▼

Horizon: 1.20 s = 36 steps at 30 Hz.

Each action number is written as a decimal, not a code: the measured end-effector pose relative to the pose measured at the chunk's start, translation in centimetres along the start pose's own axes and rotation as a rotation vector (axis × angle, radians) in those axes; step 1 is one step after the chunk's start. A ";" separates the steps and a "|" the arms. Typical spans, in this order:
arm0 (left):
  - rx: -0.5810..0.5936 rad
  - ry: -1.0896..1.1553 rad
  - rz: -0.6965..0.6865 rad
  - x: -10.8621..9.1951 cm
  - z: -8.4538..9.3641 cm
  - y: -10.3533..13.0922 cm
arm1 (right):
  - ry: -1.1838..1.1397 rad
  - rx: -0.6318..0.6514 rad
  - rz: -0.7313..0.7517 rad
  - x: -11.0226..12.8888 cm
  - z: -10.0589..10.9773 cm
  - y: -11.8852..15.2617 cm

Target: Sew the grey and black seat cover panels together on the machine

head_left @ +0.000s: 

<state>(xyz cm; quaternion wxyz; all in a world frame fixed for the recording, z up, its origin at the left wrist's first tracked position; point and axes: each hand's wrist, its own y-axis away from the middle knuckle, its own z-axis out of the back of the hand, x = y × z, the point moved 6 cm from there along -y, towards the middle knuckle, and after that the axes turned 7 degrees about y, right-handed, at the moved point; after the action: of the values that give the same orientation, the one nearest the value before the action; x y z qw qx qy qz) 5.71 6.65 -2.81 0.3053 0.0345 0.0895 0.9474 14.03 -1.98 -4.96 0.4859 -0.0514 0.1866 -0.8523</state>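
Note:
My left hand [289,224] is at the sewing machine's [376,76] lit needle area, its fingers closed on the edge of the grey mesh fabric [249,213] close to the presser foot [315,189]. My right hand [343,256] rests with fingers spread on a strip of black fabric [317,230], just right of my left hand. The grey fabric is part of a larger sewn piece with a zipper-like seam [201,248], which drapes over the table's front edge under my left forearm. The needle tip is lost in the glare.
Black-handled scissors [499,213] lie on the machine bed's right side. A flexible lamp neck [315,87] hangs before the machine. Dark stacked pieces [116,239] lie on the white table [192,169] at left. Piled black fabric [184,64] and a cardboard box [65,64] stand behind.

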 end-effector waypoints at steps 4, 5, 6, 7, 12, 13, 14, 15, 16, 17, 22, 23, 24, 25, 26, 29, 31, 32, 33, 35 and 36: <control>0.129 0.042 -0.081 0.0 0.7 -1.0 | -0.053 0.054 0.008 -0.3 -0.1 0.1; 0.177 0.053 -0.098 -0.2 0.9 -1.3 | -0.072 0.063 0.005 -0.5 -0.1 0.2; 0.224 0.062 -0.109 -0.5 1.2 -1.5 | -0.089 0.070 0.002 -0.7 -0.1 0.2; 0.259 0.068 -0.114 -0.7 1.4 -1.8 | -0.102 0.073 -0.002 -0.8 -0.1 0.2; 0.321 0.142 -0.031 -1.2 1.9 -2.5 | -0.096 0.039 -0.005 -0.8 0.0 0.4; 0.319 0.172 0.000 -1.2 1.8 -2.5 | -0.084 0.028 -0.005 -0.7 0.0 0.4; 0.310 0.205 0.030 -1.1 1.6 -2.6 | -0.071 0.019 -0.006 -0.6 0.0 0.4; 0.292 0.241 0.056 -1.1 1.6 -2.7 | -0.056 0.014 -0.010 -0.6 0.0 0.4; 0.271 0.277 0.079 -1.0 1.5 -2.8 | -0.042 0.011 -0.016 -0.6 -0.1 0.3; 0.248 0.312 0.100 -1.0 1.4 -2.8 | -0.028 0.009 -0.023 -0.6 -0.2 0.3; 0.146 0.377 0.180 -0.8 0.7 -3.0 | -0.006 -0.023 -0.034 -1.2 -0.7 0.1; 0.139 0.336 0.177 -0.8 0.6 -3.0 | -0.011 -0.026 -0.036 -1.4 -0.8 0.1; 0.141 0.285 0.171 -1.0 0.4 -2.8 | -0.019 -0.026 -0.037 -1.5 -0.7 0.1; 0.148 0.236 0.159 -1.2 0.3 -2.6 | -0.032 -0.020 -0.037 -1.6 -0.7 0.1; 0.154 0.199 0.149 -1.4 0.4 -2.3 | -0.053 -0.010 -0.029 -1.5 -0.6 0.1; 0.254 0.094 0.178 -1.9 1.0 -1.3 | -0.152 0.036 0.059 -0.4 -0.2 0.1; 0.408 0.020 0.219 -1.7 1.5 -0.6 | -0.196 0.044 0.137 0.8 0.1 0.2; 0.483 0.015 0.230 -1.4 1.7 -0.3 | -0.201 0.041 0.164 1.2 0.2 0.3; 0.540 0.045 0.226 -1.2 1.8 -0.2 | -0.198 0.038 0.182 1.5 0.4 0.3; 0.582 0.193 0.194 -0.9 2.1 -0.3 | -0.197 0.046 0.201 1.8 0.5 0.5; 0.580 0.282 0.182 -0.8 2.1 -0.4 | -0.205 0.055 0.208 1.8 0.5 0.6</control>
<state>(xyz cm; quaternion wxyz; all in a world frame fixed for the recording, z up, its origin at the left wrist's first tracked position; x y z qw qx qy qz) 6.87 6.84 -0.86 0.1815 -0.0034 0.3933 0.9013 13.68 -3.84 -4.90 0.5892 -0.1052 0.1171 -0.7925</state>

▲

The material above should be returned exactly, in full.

> [TASK ANSWER]:
Horizon: 1.20 s = 36 steps at 30 Hz.

Each action number is written as a decimal, not a code: the measured end-effector pose relative to the pose measured at the chunk's start, translation in centimetres along the start pose's own axes and rotation as a rotation vector (axis × angle, radians) in those axes; step 1 is one step after the chunk's start. A ";" separates the steps and a "|" the arms. Typical spans, in this order:
arm0 (left):
  - rx: -0.5810..0.5936 rad
  - ry: -1.0896..1.1553 rad
  - rz: -0.6965..0.6865 rad
  - x: -10.8621..9.1951 cm
  - z: -8.4538..9.3641 cm
  - y: -10.3533..13.0922 cm
arm1 (right):
  - ry: -1.1838..1.1397 rad
  - rx: -0.6318..0.6514 rad
  - rz: -0.7313..0.7517 rad
  - x: -11.0226..12.8888 cm
  - z: -10.0589..10.9773 cm
  - y: -11.8852..15.2617 cm

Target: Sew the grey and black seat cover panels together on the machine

head_left @ +0.000s: 

<state>(xyz cm; quaternion wxyz; all in a world frame fixed for the recording, z up, its origin at the left wrist's first tracked position; point and axes: each hand's wrist, its own y-axis away from the middle knuckle, its own z-axis out of the back of the hand, x = y × z, the point moved 6 cm from there along -y, towards the middle knuckle, and after that the axes turned 7 degrees about y, right-handed, at the moved point; after the action: of the values that give the same orientation, the one nearest the value before the action; x y z qw qx qy qz) 5.71 6.65 -2.81 0.3053 0.0345 0.0895 0.9474 14.03 -1.98 -4.96 0.4859 -0.0514 0.1866 -0.8523</state>
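Note:
My left hand [289,224] is at the sewing machine's [376,76] lit needle area, its fingers closed on the edge of the grey mesh fabric [249,213] close to the presser foot [315,189]. My right hand [343,256] rests with fingers spread on a strip of black fabric [317,230], just right of my left hand. The grey fabric is part of a larger sewn piece with a zipper-like seam [201,248], which drapes over the table's front edge under my left forearm. The needle tip is lost in the glare.
Black-handled scissors [499,213] lie on the machine bed's right side. A flexible lamp neck [315,87] hangs before the machine. Dark stacked pieces [116,239] lie on the white table [192,169] at left. Piled black fabric [184,64] and a cardboard box [65,64] stand behind.
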
 end-effector waypoints at steps 4, 5, 6, 7, 12, 13, 14, 15, 16, 17, 22, 23, 24, 25, 26, 29, 31, 32, 33, 35 and 36: <control>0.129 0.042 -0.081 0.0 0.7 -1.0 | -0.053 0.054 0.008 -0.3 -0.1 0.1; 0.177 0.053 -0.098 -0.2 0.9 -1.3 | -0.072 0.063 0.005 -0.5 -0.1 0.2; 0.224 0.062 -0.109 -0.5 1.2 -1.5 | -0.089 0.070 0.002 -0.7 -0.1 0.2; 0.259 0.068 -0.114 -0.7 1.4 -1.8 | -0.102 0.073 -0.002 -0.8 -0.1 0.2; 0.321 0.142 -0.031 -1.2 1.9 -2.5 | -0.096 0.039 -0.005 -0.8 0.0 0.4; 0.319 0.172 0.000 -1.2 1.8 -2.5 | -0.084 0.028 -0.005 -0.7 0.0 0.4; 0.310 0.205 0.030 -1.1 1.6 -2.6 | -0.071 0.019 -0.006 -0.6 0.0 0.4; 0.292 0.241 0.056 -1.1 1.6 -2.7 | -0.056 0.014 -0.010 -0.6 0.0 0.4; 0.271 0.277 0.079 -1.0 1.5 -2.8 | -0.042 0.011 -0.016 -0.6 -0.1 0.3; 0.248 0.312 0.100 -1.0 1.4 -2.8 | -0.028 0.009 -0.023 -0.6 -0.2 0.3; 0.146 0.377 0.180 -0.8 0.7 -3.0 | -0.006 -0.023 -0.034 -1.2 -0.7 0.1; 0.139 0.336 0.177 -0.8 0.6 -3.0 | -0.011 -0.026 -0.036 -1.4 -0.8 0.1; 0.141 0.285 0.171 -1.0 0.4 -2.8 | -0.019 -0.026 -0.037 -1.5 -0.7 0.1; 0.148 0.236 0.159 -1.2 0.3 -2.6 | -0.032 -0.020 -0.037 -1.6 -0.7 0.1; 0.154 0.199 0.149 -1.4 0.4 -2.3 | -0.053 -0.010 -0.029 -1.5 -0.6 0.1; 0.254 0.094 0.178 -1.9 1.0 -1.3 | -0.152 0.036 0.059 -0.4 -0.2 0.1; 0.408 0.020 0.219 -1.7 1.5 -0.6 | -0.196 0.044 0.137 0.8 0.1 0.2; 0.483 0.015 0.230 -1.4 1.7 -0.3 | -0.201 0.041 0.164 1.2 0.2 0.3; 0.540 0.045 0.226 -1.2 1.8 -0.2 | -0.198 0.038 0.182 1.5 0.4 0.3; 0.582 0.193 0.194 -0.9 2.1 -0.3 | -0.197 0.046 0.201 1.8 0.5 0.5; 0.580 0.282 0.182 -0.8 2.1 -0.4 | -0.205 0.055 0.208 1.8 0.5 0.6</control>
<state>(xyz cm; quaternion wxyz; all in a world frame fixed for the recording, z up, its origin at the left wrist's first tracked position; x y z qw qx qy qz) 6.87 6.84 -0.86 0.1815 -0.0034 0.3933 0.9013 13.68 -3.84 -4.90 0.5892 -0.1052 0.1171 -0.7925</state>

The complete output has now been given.